Utwórz nowy wątek Odpowiedz w wątku  [ Posty: 105 ]  Przejdź na stronę Poprzednia strona  1 ... 3, 4, 5, 6, 7
Andrzej Ziemiański 
Autor Wiadomość
Post 
Ziemiańskiego czytałam jedynie trzy tomy Achaji. Książki bardzo mi się podobały, akcja wciągała do szaleństwa (raz czytałam w ostatniej ławce podczas wykładu, musiałam co chwile odkładać, by się uspokoić, tak się ekscytowałam), bohaterzy byli, hm, ciekawi, nie dający się ani jednoznacznie lubić, ani jednoznacznie nienawidzić. I naprawdę ceniłabym te ksiazki w 100%, gdyby nie... dość kulawy styl pana Ziemiańskiego. Początek pierwszego tomu Achaji aż miażdżył infantylnością, prostotą i dopiero gdy w bólach przez niego przebrnęłam, akcja się rozkręciła - przestałam zwracać uwagę na styl, na momentami zbyt płytki sposób kreowania postaci lub zdarzeń. Mimo wszystko, lubię Achaje, jestem pewna, że jeszcze kiedyś przeczytam ją sobie ponownie, bo warto - wir przygód, walki, krwi i szlamu, niebezpiecznie wciąga.


24 lip 2008 0:30:04
Post 
Właśnie skończyłam czytać I tom Achaji i... cóż, z niecierpliwością czekam, aż będę mogła sięgnąć po następny.

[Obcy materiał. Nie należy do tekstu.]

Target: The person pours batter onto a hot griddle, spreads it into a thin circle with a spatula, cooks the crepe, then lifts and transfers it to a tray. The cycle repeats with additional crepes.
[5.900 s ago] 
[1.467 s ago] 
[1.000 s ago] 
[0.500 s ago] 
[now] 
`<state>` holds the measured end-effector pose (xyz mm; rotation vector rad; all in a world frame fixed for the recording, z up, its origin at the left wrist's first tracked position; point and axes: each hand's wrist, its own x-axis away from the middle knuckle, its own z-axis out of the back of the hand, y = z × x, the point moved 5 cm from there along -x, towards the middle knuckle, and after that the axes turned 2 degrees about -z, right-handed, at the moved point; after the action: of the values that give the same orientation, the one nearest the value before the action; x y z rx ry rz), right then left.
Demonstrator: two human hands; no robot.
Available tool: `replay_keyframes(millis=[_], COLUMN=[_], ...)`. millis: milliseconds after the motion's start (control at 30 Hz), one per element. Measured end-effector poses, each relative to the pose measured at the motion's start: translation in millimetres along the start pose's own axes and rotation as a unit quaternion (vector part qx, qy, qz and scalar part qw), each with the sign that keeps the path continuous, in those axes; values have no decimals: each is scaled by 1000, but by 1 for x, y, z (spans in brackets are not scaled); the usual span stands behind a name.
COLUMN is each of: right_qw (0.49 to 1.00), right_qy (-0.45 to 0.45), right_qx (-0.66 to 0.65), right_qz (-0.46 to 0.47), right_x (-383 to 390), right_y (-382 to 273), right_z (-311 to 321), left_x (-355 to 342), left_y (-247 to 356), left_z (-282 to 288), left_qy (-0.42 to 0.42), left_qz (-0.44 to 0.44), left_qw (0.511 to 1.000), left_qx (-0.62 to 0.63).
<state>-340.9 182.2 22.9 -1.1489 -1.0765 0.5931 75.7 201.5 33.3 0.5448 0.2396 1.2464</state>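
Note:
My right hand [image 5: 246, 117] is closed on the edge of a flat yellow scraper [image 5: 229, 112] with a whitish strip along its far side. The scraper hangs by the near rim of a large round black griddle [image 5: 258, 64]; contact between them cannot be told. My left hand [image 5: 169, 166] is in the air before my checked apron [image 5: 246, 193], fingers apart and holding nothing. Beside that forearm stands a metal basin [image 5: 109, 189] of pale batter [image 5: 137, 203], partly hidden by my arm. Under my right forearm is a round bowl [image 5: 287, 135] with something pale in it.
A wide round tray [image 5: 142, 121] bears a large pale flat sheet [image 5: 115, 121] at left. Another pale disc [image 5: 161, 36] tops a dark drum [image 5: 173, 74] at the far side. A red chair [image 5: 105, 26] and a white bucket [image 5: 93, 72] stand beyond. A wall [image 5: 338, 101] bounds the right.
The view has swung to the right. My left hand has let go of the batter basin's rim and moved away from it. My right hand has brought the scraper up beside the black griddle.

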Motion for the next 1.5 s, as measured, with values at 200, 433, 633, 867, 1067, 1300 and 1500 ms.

Szczerze mówiąc, początkowo raził mnie brutalizm sytuacyjny (w przypadku głównej bohaterki) oraz dość dosadne epitety w ustach Siriusa. W pierwszych epizodach irytowała mnie ta postać swoją infantylnością, "głupkowatością", amoralnością. Myślałam sobie: przecież ten człowiek całkowicie odbiega od kanonu rycerza-wojownika z powieści fantasy z jakimi zetknęłam się do tej pory. I o to właśnie chodziło! :) W kolejnych odsłonach z uwagą śledziłam losy tego bohatera, zaskoczył mnie jego tragikomizm, chociażby w sytuacji jak dotarł do dworu księcia Oriona. świetnie się bawiłam, czytając epizody z udziałem Siriusa. Jestem ciekawa dalszych przygód mojego, jak na razie ulubionego bohatera, jak również księżniczki Achaji. Liczę na to, że losy tych dwojga niebanalnych postaci ponownie się zbiegną. I ciekawe, co z tego wyniknie... ;)


31 lip 2008 17:46:14
Użytkownik

Dołączył(a): 07 sie 2008 16:49:39
Posty: 20
Post 
Z twórczości pana Ziemiańskiego czytałem trzy (na razie) tomy "Achaji", "Zabójców szatana", "Dziennik czasu plagi", "Przesiadkę w przedpieklu", "Daimonion", "Zapach szkła" oraz - kilka dni temu - "Toy Wars".
Ten ostatni zbiorek zawiera dwa znane mi już wcześniej opowiadania: "Toy Toy song" i "Toy trek" oraz - jak to ujął ktoś w recenzji - "mikropowieść":"Toy wars - wojownik ostatecznej zagłady".
Niech mnie szlag trafi, jeśli można nazwać mikropowieścią utwór mający tyle stron, co rok dni.
Się zdenerwowałem, a tu już i serduszko nie to, i cholesterol za wysoki, i cukier... chociaż już trzeci krzyżyk na karku - toż to pękny wiek... a do diabła z cukrem - miało być o Toy!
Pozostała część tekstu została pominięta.